▶ **Work order**: Could the data below please be reproduced word for word, without the pictures?

START Given data

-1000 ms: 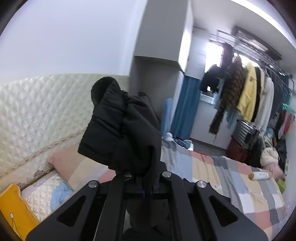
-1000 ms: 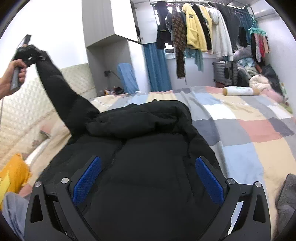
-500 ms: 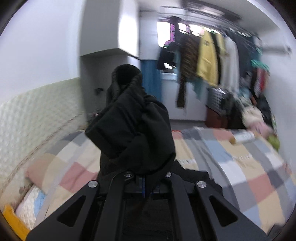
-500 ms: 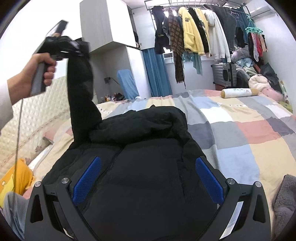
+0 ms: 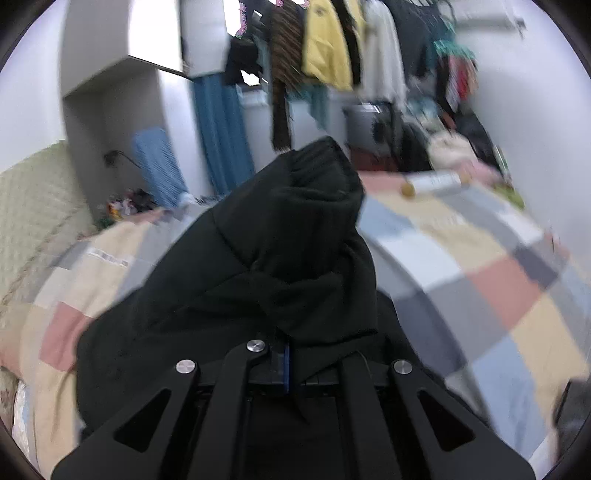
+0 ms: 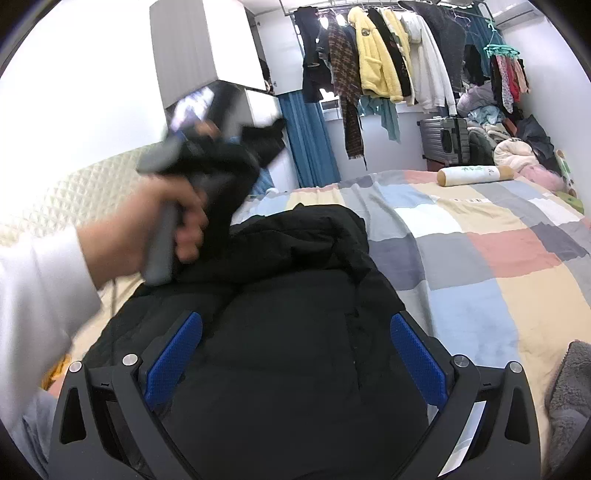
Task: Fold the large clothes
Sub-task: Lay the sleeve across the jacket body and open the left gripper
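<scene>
Left claw (image 5: 291, 363) clamps black jacket sleeve (image 5: 295, 236); right claw (image 6: 293, 354) gapes.

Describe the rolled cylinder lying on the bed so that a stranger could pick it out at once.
Start from the bed with the patchwork quilt and look to its far end, below the clothes rail. The rolled cylinder lies on its side there, just in front of the grey suitcase. It is the only stiff, pale tube with tan ends and a green print; the things beside it are soft heaps.

Bed (image 6: 498, 280) right of black jacket (image 6: 295, 332) open; roll pillow (image 6: 474, 174) at far edge, left hand (image 6: 147, 229) blocks jacket's left.
</scene>
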Motion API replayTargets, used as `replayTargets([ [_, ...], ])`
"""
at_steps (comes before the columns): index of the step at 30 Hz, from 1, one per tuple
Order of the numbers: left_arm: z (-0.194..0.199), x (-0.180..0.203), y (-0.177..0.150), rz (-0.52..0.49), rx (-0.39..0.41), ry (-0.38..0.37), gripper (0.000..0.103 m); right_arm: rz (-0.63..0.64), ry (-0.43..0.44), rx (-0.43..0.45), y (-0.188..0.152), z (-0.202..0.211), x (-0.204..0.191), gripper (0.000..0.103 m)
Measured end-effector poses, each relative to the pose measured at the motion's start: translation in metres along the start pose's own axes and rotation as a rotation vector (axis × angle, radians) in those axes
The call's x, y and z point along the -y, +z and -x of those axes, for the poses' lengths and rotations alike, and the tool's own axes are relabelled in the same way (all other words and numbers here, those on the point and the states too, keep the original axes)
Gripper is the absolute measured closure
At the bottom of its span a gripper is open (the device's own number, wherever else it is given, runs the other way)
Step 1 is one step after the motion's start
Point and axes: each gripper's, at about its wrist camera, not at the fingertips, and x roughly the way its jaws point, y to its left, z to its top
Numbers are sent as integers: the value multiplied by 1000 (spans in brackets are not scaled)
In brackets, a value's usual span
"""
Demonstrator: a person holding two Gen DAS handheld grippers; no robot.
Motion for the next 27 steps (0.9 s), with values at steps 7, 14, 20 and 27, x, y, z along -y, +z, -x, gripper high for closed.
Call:
replayTargets([
  [7,-51,27,-42,-9,-109,-34,101,-48,31,-30,-3,-6,12,0],
  [14,-81,31,-59,-12,-171,-12,101,-69,45,-55,-4,-15,14,0],
  [20,-84,32,-64,14,-182,-20,100,-57,24,-88,-7,-23,9,0],
  [27,-55,27,-59,51,-151,-81,86,-38,7,-90,-8,-25,5,0],
])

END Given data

▶ **Solution below**:
-1000 ms: 
-1000 ms: 
-500 ms: 
-500 ms: 
+0 ms: 
+0 ms: 
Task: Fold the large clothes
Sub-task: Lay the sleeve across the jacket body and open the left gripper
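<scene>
Left claw (image 5: 291, 363) clamps black jacket sleeve (image 5: 295, 236); right claw (image 6: 293, 354) gapes.

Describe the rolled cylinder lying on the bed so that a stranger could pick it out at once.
Start from the bed with the patchwork quilt and look to its far end, below the clothes rail. The rolled cylinder lies on its side there, just in front of the grey suitcase. It is the only stiff, pale tube with tan ends and a green print; the things beside it are soft heaps.

Bed (image 6: 498, 280) right of black jacket (image 6: 295, 332) open; roll pillow (image 6: 474, 174) at far edge, left hand (image 6: 147, 229) blocks jacket's left.
</scene>
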Motion API replayTargets, used as `replayTargets([ [_, ...], ])`
"""
at_steps (comes before the columns): index of the step at 30 Hz, from 1, one per tuple
Order of the numbers: left_arm: z (-0.194..0.199), x (-0.180..0.203), y (-0.177..0.150), rz (-0.52..0.49), rx (-0.39..0.41), ry (-0.38..0.37), gripper (0.000..0.103 m); right_arm: rz (-0.63..0.64), ry (-0.43..0.44), rx (-0.43..0.45), y (-0.188..0.152), z (-0.202..0.211), x (-0.204..0.191), gripper (0.000..0.103 m)
Measured end-effector poses, each relative to the pose measured at the motion's start: translation in metres along the start pose's own axes and rotation as a rotation vector (axis × angle, radians) in those axes
The call's x, y and z point along the -y, +z and -x of those axes, for the poses' lengths and rotations alike, and the tool's own axes are relabelled in the same way (all other words and numbers here, those on the point and the states too, keep the original axes)
Gripper is the absolute measured closure
At the bottom of its span a gripper is open (the device's own number, wherever else it is given, runs the other way)
Step 1 is one step after the motion's start
Point and axes: each gripper's, at about its wrist camera, not at the fingertips, and x roughly the way its jaws point, y to its left, z to its top
Numbers are sent as integers: the value multiplied by 1000 (spans in brackets are not scaled)
In brackets, a value's usual span
"""
Demonstrator: a person holding two Gen DAS handheld grippers; no robot.
Motion for the next 27 steps (0.9 s), with values at steps 7, 14, 20 and 27, x, y, z along -y, +z, -x, gripper high for closed.
Call:
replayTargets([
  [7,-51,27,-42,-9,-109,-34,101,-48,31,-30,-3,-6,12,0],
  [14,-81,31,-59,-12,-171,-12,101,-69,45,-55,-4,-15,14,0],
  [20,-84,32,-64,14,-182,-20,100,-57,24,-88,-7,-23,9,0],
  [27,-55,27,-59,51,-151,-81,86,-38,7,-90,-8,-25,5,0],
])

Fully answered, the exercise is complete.